ACTION ITEM: In the data below, locate each line with the word "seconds" and list it.

PROVIDED RECORDS:

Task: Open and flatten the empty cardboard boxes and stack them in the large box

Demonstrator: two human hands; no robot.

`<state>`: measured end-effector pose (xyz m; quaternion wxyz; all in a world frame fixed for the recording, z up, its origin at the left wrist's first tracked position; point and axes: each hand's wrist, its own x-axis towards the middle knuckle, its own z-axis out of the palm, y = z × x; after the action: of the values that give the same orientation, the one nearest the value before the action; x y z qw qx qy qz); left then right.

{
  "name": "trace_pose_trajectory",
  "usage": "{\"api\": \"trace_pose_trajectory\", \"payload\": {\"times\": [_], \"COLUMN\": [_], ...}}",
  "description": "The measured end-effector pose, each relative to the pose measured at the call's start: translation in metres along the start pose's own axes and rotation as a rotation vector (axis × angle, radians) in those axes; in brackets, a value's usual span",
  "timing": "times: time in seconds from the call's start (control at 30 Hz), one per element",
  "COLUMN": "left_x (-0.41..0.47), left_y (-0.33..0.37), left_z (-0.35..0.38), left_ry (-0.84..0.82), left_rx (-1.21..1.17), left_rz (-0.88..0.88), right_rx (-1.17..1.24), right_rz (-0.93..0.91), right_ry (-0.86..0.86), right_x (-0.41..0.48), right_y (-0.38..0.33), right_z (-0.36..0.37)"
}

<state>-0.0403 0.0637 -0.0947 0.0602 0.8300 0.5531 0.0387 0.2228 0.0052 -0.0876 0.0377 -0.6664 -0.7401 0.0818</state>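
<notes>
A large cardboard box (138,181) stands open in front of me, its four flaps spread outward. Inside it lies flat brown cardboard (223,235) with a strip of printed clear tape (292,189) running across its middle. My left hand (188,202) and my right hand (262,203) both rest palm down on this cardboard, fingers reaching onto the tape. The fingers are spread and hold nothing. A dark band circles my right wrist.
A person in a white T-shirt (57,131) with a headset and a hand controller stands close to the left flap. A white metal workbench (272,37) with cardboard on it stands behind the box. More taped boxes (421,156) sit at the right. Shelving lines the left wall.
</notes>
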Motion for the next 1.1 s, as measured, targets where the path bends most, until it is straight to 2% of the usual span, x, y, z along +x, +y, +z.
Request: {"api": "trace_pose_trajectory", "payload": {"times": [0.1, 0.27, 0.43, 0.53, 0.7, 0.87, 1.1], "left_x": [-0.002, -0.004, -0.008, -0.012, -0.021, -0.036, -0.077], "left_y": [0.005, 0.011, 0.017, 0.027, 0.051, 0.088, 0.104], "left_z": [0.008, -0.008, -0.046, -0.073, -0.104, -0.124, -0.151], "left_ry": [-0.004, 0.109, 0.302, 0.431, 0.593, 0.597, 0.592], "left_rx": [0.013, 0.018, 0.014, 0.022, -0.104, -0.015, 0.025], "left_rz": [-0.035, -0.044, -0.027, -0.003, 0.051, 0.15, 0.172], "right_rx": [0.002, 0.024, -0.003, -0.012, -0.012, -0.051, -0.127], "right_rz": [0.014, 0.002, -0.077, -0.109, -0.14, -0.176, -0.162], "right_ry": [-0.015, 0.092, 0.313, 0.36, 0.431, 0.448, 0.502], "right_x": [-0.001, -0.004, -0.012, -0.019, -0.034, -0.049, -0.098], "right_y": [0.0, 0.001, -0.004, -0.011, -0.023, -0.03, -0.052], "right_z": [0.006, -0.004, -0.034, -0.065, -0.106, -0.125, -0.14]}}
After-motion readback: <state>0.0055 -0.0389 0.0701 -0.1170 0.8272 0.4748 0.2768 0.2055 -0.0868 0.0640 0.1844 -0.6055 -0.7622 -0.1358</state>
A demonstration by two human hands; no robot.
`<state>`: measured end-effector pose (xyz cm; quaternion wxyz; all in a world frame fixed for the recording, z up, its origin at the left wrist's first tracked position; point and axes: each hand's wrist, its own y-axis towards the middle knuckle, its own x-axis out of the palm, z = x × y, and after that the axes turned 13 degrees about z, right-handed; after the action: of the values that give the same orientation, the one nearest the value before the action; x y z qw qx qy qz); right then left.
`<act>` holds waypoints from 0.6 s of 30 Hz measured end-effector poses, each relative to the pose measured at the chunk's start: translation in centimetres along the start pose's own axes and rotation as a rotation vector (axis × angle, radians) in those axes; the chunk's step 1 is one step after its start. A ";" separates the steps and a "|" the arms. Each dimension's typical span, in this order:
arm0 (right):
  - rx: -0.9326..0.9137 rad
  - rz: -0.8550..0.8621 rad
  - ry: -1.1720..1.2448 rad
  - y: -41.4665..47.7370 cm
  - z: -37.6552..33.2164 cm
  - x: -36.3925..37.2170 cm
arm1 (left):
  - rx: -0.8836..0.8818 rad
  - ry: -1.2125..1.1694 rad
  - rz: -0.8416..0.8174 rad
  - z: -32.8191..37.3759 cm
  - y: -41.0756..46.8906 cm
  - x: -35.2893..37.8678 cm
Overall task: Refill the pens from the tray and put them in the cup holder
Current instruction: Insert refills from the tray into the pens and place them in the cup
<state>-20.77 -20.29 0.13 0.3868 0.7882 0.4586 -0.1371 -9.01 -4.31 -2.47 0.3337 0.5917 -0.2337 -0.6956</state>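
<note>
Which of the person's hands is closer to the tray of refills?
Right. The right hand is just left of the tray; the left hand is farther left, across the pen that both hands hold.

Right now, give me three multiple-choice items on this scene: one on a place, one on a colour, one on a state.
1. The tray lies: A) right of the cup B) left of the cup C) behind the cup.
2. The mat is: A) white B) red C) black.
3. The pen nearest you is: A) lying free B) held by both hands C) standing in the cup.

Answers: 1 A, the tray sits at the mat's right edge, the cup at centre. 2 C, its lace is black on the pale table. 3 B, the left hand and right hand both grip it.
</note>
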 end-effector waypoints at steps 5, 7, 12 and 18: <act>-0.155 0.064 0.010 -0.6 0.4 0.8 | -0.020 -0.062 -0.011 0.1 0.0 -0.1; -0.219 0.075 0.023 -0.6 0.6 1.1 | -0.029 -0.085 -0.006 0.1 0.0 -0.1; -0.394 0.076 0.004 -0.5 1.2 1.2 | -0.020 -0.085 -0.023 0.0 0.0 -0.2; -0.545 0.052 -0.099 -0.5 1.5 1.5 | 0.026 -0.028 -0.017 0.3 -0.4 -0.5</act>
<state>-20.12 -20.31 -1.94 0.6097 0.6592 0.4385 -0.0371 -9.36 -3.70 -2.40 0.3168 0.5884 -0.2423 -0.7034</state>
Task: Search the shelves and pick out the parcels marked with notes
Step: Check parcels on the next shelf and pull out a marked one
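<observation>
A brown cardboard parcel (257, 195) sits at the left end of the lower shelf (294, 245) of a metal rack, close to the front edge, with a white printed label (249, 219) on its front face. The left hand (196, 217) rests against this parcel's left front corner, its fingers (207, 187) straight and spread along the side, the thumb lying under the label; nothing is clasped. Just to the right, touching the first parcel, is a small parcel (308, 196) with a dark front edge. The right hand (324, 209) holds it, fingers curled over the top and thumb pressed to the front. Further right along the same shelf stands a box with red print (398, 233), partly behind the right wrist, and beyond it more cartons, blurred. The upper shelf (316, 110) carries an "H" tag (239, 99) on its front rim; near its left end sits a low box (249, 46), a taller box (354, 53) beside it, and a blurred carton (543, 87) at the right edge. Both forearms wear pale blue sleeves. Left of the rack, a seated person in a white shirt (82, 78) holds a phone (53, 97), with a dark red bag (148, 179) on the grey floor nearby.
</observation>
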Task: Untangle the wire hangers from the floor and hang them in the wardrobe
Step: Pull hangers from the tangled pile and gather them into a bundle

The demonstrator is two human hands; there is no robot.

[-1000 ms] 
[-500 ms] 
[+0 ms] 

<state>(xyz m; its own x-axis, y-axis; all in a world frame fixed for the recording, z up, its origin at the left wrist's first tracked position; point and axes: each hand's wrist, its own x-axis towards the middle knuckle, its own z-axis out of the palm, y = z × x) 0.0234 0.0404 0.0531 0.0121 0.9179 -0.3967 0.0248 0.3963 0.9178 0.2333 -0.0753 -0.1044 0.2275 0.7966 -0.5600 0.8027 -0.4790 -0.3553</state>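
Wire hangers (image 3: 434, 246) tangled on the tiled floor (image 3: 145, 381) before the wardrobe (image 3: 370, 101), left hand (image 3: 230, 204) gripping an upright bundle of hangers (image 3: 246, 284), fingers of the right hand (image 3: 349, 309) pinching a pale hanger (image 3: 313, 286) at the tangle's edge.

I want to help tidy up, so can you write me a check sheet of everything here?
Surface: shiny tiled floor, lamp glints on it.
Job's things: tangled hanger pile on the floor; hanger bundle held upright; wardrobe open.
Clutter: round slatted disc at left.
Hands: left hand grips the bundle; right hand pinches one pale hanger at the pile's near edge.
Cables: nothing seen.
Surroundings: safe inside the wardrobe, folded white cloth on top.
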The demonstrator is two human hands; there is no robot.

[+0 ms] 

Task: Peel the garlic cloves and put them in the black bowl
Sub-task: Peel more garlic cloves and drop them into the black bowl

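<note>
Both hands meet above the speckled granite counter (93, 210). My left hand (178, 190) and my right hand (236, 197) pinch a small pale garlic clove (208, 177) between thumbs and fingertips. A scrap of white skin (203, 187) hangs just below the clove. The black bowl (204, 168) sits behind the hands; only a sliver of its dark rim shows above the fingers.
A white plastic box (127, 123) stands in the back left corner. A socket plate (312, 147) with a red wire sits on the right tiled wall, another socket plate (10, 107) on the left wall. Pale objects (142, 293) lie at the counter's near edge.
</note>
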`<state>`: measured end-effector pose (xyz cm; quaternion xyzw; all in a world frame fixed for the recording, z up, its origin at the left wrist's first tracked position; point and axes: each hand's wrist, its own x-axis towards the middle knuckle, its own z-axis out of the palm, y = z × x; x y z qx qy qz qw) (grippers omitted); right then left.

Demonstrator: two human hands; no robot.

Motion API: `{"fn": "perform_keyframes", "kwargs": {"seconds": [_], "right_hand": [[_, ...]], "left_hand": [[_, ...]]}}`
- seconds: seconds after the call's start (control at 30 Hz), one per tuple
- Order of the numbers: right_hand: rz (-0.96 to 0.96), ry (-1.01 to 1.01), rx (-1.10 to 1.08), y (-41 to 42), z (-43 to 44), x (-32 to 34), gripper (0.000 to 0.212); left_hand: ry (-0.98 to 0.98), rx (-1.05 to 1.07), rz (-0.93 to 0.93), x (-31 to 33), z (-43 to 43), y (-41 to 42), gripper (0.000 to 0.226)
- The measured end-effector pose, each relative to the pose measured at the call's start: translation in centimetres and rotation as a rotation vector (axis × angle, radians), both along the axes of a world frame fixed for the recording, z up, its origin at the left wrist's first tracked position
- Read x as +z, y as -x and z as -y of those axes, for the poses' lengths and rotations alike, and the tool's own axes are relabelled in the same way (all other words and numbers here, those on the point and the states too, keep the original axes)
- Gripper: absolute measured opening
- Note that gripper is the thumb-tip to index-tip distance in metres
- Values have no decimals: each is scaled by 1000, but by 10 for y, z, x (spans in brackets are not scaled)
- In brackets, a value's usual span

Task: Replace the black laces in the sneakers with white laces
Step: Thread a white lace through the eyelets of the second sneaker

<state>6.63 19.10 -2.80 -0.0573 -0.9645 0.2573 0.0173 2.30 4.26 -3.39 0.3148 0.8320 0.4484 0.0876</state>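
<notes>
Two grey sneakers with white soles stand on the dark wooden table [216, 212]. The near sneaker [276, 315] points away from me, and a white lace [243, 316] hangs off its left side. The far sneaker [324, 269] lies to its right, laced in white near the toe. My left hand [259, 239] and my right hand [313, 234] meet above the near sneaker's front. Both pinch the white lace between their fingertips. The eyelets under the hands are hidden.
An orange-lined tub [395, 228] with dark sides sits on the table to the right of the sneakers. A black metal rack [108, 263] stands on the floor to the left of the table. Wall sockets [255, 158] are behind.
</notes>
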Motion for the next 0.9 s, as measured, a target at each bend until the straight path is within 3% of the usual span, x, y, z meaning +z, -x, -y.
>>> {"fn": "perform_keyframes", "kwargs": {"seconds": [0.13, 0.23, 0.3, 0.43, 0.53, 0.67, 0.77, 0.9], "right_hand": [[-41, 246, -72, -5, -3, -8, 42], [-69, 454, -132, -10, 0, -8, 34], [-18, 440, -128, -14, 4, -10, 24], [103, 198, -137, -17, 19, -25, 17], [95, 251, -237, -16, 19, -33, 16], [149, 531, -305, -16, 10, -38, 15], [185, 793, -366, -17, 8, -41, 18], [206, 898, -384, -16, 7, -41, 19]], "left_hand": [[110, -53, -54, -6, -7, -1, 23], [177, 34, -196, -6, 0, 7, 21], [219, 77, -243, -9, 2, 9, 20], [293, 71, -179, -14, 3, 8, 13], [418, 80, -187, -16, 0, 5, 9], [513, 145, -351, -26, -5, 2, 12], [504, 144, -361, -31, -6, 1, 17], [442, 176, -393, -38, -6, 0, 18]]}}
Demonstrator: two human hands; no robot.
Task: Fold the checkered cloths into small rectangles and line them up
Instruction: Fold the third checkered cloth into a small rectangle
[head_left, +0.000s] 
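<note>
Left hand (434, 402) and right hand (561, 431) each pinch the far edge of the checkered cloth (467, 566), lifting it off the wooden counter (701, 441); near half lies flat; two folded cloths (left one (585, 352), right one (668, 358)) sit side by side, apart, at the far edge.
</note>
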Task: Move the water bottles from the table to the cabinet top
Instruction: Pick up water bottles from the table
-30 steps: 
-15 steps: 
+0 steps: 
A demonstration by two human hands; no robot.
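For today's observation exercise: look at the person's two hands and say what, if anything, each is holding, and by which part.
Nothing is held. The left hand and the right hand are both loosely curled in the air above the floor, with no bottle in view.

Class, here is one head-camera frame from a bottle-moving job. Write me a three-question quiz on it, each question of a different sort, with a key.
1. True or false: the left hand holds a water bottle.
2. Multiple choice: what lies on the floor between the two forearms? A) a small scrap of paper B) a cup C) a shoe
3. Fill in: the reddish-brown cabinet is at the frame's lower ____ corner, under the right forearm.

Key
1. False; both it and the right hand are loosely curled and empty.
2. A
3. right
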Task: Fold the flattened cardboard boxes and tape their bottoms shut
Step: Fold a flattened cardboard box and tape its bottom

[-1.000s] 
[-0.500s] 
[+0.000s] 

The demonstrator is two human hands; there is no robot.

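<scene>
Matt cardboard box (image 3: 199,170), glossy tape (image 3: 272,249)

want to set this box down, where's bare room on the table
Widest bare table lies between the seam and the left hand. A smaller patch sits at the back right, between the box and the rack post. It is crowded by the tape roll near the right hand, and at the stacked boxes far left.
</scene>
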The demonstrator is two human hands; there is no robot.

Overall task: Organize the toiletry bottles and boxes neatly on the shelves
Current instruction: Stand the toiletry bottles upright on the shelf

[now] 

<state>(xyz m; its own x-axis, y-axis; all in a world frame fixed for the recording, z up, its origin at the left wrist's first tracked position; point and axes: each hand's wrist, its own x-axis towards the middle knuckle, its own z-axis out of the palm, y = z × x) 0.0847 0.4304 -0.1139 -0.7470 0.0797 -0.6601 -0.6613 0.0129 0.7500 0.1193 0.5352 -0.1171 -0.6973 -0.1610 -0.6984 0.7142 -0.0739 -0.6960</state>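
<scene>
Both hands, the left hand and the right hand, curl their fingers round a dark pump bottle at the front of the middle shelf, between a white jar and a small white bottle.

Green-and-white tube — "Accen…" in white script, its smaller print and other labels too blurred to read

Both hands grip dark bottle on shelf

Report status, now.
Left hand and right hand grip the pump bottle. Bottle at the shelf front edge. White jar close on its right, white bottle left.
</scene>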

TASK RESPONSE:
  "timing": "times: time in seconds from the call's start (control at 30 Hz), one per element",
Motion API: `{"fn": "perform_keyframes", "kwargs": {"seconds": [_], "right_hand": [[_, ...]], "left_hand": [[_, ...]]}}`
- seconds: seconds after the call's start (control at 30 Hz), one per tuple
>>> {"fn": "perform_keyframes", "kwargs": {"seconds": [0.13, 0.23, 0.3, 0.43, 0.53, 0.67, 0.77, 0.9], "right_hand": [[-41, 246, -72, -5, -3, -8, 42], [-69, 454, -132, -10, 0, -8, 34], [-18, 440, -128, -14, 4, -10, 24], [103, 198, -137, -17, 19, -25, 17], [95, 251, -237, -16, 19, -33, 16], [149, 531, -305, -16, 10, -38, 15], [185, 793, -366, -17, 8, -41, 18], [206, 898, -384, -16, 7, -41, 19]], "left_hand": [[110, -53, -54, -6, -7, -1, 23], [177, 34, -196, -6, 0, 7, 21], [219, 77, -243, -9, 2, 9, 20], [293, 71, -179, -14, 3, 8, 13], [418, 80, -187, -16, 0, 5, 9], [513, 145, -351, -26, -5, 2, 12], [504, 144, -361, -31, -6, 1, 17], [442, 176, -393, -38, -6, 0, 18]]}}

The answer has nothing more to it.